§ YOUR ASSIGNMENT: If a line of the data below contains the string "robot", copy it into your answer.
(GIVEN DATA Opens)
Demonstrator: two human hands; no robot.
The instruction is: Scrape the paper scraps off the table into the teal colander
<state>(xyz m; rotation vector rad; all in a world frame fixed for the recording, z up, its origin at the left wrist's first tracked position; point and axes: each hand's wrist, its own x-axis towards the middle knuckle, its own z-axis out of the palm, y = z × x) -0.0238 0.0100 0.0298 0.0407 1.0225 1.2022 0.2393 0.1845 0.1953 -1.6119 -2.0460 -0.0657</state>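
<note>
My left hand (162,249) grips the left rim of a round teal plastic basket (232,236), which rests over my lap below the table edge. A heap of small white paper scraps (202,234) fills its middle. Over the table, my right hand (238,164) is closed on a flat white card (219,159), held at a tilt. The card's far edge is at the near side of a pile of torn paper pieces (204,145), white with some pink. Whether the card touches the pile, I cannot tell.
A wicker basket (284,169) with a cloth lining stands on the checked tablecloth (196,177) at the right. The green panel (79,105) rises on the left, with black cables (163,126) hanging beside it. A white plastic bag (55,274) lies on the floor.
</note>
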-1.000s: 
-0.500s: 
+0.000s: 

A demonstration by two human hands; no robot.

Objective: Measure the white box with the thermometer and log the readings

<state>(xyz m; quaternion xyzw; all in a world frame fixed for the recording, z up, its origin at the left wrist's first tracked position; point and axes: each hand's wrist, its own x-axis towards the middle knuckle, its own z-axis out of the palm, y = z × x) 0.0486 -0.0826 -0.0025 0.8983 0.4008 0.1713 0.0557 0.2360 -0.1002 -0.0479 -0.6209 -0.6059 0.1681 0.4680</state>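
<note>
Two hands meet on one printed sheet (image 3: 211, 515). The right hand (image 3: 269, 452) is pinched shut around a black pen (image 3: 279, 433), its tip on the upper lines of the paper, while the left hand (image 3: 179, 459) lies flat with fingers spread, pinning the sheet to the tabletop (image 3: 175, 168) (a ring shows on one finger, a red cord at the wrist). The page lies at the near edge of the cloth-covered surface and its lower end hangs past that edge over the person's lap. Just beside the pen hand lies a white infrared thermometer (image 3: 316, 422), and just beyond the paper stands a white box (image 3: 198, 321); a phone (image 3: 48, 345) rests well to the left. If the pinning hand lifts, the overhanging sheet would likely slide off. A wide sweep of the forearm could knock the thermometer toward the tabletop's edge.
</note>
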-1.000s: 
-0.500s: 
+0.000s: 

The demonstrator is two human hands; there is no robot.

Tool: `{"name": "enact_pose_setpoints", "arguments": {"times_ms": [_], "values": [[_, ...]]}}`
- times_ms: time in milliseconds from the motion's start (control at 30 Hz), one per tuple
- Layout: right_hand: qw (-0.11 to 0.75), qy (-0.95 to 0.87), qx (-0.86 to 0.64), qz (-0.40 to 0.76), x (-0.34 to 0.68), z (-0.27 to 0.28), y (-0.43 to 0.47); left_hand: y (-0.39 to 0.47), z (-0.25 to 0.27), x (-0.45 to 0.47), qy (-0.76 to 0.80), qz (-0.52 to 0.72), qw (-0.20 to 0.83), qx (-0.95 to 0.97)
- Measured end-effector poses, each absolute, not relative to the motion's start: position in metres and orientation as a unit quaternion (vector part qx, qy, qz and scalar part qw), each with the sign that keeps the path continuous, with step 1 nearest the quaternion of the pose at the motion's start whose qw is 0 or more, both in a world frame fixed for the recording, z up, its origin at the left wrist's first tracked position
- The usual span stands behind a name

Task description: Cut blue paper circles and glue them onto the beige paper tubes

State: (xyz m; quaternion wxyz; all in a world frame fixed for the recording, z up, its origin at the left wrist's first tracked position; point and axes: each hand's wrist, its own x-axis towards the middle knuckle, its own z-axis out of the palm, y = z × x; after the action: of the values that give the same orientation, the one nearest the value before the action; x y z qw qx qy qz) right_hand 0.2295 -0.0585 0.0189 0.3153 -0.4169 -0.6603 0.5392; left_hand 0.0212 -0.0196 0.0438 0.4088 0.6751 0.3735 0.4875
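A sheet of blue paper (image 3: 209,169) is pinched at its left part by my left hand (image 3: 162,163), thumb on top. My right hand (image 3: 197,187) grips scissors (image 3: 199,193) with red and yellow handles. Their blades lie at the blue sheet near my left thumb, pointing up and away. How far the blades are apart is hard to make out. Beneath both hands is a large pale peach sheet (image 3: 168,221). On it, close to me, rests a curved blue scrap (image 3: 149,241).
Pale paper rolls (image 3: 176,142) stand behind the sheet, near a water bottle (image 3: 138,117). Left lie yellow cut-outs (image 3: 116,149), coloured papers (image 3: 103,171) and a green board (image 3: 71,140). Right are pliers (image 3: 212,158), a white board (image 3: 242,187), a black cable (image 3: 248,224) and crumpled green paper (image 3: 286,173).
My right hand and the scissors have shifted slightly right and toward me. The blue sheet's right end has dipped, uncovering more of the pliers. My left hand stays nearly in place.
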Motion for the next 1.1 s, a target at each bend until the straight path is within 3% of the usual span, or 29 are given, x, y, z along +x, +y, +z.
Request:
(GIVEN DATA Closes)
§ REPLY TO THE EXERCISE:
Demonstrator: two human hands; no robot.
A demonstration by two human hands; no robot.
The demonstrator is two human hands; there is no robot.

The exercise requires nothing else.